Sunday, November 10, 2024
STEM

Speech Recognition and back (using AI/Python)

In one of my earlier blogs, I shared tips on how to build a Text-To-Speech application in Python, which you can read in the post: Interactive Text-To-Speech App…

In this post, I’ll show you the reverse…where we can take our voice, and even an audio-recording, and transcript them into English text. Once I do that, I will demonstrate how to send that converted text back into the Text-to-speech engine and have the computer read it back to me in a completely different voice (male/female, etc. and in computer-synthesized voice).

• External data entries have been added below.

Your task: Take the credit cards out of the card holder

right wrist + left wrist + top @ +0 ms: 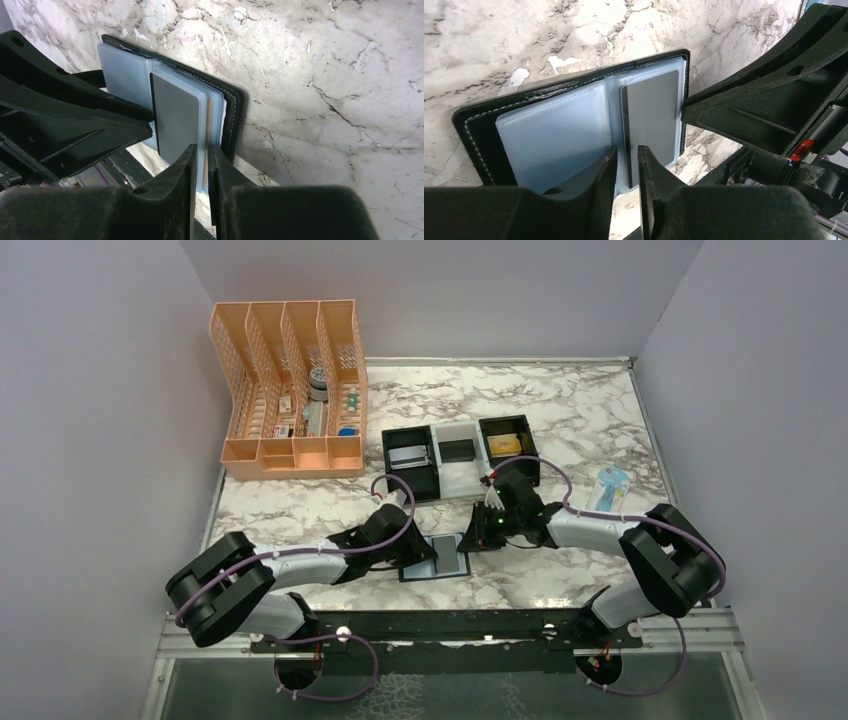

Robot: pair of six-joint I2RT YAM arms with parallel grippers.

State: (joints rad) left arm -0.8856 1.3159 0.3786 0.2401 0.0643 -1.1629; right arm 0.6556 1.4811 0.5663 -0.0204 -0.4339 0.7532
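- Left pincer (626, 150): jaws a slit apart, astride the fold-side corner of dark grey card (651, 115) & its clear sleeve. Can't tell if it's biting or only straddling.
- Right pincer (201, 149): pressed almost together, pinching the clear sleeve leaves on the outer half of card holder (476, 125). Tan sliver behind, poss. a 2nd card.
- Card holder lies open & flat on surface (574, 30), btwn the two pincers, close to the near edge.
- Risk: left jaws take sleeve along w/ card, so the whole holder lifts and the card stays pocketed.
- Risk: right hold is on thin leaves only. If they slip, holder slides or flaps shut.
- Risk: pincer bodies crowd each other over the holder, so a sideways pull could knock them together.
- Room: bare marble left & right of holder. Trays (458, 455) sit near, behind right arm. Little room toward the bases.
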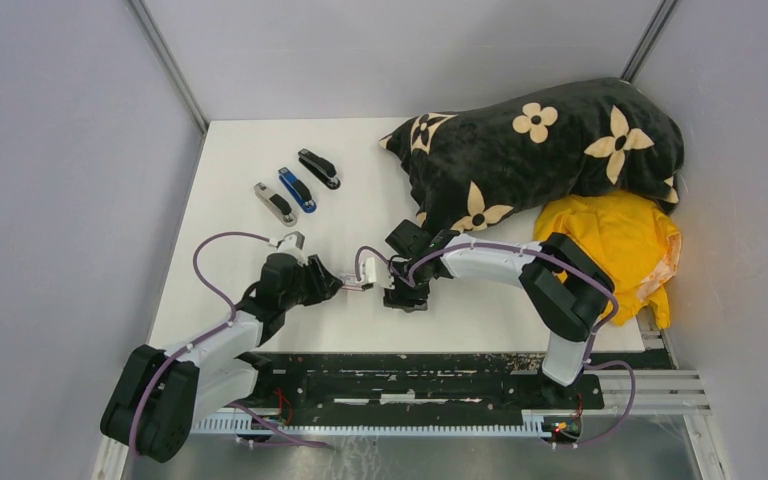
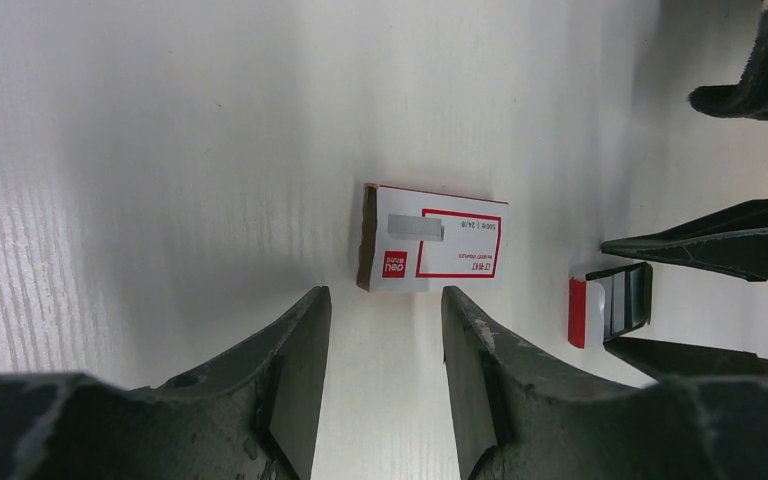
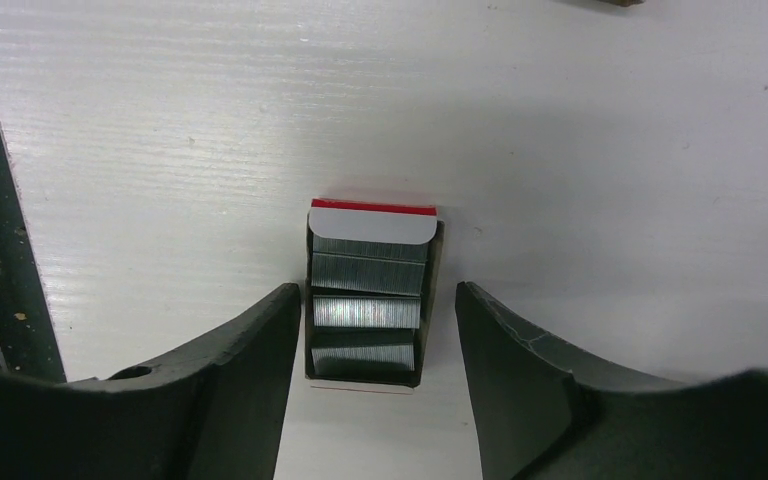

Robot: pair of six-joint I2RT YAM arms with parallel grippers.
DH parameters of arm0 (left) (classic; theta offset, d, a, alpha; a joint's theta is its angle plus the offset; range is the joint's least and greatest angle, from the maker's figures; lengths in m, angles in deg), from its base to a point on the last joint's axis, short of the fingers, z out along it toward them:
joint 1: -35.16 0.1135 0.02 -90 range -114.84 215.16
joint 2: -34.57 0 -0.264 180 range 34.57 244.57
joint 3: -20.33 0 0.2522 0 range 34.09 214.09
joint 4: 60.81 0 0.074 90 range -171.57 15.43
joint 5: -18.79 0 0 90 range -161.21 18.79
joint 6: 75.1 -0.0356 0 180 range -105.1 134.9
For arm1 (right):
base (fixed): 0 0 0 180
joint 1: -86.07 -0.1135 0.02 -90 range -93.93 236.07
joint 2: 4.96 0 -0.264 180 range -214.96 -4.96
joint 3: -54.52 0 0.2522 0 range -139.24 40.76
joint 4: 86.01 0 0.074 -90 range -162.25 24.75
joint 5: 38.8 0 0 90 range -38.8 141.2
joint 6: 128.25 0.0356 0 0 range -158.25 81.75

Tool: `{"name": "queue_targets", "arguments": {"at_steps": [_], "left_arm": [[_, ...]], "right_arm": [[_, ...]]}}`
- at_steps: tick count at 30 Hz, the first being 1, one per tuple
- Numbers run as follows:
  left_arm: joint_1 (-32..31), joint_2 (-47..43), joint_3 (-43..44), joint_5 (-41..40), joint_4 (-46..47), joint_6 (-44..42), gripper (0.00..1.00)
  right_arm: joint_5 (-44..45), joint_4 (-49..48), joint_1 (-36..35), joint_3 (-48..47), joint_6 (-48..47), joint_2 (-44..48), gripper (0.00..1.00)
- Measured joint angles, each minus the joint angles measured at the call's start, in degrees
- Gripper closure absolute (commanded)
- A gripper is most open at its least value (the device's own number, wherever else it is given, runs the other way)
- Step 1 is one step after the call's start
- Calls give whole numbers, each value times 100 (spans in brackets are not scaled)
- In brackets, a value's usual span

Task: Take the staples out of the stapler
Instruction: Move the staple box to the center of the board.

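Note:
Three staplers lie at the table's far left: a grey one [image 1: 276, 203], a blue one [image 1: 297, 190] and a black one [image 1: 319, 168], all far from both grippers. Grey staples [image 3: 368, 311] lie as strips in a small open cardboard tray [image 3: 372, 218] with a red-edged flap. My right gripper [image 3: 378, 290] straddles that tray, open, the left finger close to its wall, the right one apart. In the left wrist view the tray [image 2: 610, 303] sits between the right gripper's fingers [image 2: 720, 245]. My left gripper [image 2: 385, 300] is open and empty, just short of the white-and-red box sleeve [image 2: 432, 245].
A black cloth with cream flowers [image 1: 540, 150] is heaped at the back right, with a yellow cloth [image 1: 615, 240] beside it. The black base rail [image 1: 410, 365] runs along the table's near edge. Both grippers [image 1: 332, 281] [image 1: 397, 292] meet near the table's middle front.

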Motion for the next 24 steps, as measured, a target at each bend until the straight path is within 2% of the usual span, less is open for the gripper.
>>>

The concepts covered here are:

How to recognize speech via Mic, choose a mic programatically, show the Speech->Text results on screen and save to a MP3/WAV file.

— microphone/audio file-> text
How to also pass the converted text from Speech_recognition to Text_to_speech engine and speak it back in synthesized voice and also save that audio to a file…and play it back on demand.

— microphone/audio file-> text -> speech

The libraries I’ll use are: SpeechRecognition, and pyaudio

First, it’s good to check what input devices are on the system. If no specific one is specified, the system default will be used.  To select a specific device, pass the device’s index value to optional param device_index as in:  with sr.Microphone(device_index=0) as source:
So to use Webcam C270 mic, I’d code:  with sr.Microphone(device_index=22) as source:

because that’s the index shown when we enumerated the devices using this code:

for index, name in enumerate(sr.Microphone.list_microphone_names()):
         print("Microphone with name \"{1}\" found for `Microphone(device_index={0})`".format(index, name))

And its output on my system is:

Now we can import the library and create a recognizer object:

import speech_recognition as sr
r = sr.Recognizer()

To capture the audio from the microphone, I write:

with sr.Microphone() as source:
     print("Say something!")
     audio = r.listen(source)
     try:
       data = r.recognize_google(audio)
       print(data)
     except:
       print("Could not hear you. Please try again")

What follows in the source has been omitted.